→ **Aim of the exercise**:
Only one stretch of the data below is wanted: the lines starting at the one with "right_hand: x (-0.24" and ending at the one with "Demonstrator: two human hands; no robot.", both included, given again exactly.

→ **Data excerpt**:
-------------------------

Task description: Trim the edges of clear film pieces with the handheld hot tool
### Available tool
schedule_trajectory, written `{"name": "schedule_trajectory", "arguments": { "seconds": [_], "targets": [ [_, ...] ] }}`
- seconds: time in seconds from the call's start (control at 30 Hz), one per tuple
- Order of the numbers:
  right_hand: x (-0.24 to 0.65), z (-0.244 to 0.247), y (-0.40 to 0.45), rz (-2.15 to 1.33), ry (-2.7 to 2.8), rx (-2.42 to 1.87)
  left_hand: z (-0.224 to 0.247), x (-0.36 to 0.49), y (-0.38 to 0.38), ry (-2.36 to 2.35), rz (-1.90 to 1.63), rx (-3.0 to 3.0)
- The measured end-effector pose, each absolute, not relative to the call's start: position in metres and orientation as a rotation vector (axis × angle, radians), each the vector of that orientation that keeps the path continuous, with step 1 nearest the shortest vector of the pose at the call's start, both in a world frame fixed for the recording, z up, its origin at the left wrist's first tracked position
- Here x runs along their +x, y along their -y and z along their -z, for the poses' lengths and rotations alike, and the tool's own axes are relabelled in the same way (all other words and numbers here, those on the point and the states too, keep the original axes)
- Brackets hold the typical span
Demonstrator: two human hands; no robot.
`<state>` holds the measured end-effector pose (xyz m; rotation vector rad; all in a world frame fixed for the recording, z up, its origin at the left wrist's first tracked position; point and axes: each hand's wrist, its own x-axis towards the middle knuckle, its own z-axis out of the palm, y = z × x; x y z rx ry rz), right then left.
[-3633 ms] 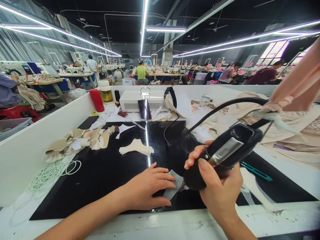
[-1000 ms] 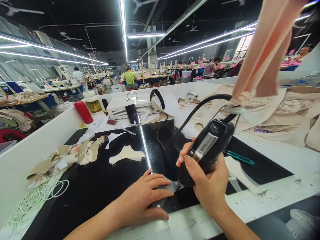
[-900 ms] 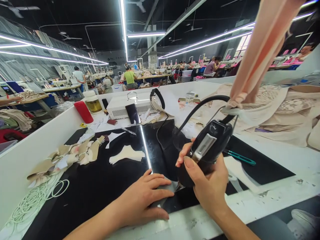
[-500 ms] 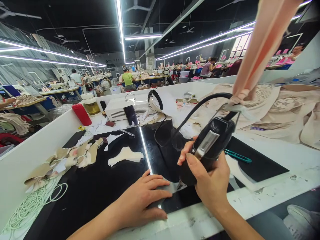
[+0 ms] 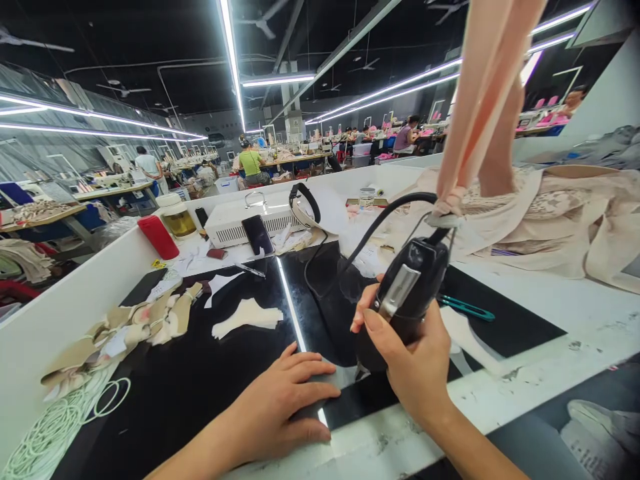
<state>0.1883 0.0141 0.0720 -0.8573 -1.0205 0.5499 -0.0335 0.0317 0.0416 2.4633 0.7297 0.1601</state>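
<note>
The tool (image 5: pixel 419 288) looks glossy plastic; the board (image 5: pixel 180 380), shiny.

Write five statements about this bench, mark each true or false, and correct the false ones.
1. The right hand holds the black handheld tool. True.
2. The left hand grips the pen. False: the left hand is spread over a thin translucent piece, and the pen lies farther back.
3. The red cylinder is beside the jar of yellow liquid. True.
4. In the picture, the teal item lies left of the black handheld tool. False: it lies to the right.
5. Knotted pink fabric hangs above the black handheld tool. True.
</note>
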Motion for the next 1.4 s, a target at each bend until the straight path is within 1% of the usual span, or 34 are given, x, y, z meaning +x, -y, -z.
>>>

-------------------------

→ **Expected output**:
  right_hand: x (-0.24 to 0.65), z (-0.244 to 0.247), y (-0.40 to 0.45), rz (-2.15 to 1.33), ry (-2.7 to 2.8), rx (-2.42 to 1.87)
  left_hand: z (-0.224 to 0.247), x (-0.36 to 0.49), y (-0.38 to 0.38), ry (-2.36 to 2.35), rz (-1.90 to 1.63), rx (-3.0 to 3.0)
- The measured end-effector pose, each absolute, not relative to the call's start: position in metres and orientation as a rotation vector (axis × angle, radians), each the vector of that orientation that keeps the path continuous, with step 1 nearest the shortest vector of the pose at the call's start, both in a world frame fixed for the recording, z up, its origin at the left wrist's first tracked position
- Here x runs along their +x, y along their -y and z along their -z, for the poses' lengths and rotations alike, and the tool's own axes are relabelled in the same way (all other words and numbers here, those on the point and the states too, keep the original axes)
- Brackets hold the typical span
Demonstrator: two human hands; no robot.

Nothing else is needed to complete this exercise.